▶ Exercise requirements:
Give only the number of lines in these records that contain the word "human".

=== Begin Enclosure ===

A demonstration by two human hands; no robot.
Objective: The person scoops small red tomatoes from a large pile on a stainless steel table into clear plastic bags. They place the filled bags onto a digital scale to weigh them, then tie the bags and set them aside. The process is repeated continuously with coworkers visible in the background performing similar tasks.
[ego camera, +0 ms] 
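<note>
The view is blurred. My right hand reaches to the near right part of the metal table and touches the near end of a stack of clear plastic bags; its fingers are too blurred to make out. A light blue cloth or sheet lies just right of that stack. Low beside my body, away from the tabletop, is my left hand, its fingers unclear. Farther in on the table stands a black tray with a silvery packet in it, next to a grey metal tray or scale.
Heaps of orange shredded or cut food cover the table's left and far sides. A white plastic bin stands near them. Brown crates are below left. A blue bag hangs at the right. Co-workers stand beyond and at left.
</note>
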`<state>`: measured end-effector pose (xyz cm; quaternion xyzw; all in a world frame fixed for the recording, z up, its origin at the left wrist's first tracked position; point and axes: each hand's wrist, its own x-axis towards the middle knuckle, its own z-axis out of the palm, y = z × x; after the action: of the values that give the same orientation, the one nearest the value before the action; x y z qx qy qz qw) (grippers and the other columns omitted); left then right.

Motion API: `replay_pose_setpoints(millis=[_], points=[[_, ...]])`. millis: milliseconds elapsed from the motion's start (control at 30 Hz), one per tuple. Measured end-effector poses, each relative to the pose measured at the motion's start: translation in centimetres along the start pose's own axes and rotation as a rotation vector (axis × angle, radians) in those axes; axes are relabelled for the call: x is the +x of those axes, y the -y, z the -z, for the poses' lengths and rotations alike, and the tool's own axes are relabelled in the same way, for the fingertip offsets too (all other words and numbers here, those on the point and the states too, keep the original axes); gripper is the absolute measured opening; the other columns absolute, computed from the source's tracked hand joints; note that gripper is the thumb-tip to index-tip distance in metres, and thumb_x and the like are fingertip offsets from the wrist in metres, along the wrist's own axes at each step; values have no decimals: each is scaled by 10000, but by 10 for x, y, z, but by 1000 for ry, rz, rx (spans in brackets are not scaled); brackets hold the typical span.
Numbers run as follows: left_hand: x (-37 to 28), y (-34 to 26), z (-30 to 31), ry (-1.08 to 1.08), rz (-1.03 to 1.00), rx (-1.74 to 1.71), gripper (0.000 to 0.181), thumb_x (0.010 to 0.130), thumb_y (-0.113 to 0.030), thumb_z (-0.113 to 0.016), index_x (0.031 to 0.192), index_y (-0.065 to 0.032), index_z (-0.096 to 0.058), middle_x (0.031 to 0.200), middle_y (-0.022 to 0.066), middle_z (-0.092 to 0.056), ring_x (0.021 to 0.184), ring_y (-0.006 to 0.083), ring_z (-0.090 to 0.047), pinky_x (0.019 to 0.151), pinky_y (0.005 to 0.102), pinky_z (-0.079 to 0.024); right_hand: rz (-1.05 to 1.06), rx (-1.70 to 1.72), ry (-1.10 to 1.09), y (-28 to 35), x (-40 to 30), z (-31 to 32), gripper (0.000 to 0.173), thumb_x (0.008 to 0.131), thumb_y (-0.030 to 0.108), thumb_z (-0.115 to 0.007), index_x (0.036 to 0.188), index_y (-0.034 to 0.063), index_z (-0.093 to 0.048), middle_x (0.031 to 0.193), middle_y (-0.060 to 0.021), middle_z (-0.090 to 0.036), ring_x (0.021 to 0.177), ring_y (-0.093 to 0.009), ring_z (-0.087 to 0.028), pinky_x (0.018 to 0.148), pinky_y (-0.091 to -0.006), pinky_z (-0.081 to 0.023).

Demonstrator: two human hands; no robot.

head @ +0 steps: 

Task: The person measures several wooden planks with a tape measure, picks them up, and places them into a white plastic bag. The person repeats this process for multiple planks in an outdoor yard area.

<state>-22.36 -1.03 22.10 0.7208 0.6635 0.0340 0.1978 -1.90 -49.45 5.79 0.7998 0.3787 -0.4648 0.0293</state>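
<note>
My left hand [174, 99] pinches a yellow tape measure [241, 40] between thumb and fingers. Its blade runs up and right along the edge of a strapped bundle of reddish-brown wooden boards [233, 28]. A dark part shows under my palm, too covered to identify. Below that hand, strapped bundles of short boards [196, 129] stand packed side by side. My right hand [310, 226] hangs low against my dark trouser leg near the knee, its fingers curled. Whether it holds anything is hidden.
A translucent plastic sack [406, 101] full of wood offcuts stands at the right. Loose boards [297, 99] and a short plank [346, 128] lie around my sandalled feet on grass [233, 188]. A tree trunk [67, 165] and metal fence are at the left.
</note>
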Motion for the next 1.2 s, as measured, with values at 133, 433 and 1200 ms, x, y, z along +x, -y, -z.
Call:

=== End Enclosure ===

▶ Solution to the exercise:
2